[Opening Supplied entries section]

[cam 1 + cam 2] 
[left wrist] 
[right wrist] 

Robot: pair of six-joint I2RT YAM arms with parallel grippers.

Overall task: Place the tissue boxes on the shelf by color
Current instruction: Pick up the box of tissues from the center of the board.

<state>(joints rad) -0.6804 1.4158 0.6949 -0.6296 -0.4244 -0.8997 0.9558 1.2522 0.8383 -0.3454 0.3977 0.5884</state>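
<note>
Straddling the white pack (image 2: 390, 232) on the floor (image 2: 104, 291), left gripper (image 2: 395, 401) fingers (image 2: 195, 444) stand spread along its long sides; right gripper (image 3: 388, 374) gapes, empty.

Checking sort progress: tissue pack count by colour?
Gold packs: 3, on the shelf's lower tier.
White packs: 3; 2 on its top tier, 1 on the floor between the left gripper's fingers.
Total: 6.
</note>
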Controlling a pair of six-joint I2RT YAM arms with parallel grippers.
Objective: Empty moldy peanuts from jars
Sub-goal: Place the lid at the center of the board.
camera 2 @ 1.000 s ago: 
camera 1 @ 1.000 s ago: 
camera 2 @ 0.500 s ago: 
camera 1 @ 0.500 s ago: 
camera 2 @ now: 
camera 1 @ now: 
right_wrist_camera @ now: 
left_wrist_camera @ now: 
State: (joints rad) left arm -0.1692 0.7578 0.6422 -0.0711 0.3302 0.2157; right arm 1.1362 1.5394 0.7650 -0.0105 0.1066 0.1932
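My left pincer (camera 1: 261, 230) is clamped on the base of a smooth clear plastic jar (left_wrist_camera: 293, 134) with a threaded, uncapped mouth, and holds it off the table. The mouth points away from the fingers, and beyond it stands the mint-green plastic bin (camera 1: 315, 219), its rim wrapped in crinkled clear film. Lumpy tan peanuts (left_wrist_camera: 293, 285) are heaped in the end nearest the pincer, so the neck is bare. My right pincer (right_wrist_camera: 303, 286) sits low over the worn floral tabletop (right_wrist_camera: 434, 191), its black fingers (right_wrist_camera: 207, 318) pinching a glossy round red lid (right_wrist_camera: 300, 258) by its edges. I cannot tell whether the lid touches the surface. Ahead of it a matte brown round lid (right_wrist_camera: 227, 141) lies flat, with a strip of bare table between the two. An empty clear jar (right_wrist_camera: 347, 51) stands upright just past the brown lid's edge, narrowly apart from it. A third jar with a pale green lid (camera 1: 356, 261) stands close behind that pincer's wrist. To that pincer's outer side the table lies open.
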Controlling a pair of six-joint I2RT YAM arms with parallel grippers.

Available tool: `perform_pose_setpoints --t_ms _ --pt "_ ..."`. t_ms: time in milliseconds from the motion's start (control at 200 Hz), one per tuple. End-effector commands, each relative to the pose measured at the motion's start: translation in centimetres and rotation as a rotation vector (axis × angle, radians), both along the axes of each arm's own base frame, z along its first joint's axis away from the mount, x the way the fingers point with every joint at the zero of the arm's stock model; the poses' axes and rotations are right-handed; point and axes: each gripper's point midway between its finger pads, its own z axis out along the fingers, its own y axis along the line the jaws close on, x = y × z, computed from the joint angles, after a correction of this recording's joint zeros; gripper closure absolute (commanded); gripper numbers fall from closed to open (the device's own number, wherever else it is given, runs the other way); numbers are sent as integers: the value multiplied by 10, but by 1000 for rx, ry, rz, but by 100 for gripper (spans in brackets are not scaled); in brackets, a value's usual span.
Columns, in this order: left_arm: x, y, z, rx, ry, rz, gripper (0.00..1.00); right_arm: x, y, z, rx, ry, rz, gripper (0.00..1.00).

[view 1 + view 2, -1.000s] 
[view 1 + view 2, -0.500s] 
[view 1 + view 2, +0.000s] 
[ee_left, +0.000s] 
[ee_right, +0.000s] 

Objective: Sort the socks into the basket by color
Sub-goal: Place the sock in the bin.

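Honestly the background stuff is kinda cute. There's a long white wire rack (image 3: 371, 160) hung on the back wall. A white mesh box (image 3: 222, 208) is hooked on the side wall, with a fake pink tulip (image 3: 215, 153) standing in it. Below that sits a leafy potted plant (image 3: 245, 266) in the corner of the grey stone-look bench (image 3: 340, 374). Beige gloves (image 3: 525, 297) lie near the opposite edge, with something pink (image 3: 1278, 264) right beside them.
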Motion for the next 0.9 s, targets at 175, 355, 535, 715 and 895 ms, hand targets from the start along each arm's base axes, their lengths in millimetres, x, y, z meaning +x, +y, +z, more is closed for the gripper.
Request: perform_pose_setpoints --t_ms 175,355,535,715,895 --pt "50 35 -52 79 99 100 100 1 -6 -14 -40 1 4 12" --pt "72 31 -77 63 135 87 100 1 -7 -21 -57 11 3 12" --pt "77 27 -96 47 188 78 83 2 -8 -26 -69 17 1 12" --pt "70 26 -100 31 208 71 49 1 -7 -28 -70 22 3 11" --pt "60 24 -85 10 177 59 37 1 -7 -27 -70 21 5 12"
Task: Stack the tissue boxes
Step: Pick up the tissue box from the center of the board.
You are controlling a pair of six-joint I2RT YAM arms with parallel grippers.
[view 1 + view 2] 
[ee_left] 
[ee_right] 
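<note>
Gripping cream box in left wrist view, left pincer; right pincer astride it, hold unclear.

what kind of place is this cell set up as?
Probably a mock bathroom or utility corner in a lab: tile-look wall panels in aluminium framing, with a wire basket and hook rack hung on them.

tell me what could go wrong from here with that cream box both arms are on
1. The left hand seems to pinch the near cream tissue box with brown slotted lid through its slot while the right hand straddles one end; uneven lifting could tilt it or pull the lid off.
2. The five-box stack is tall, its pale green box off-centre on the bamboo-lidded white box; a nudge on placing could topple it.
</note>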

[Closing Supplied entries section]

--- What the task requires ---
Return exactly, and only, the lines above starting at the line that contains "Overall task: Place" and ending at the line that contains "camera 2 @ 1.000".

--- Result for this exercise ---
Overall task: Place the tissue boxes on the shelf by color
Current instruction: Pick up the box of tissues from the center of the board.

<state>(joints rad) -0.6804 1.4158 0.6949 -0.6296 -0.4244 -0.8997 0.9558 1.2522 0.8383 -0.3454 0.3977 0.5884</state>
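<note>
Straddling the white pack (image 2: 390, 232) on the floor (image 2: 104, 291), left gripper (image 2: 395, 401) fingers (image 2: 195, 444) stand spread along its long sides; right gripper (image 3: 388, 374) gapes, empty.

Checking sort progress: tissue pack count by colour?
Gold packs: 3, on the shelf's lower tier.
White packs: 3; 2 on its top tier, 1 on the floor between the left gripper's fingers.
Total: 6.
</note>
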Controlling a pair of six-joint I2RT YAM arms with parallel grippers.
Objective: Empty moldy peanuts from jars
Sub-goal: Place the lid at the center of the board.
camera 2 @ 1.000 s ago: 

With this, the answer is complete.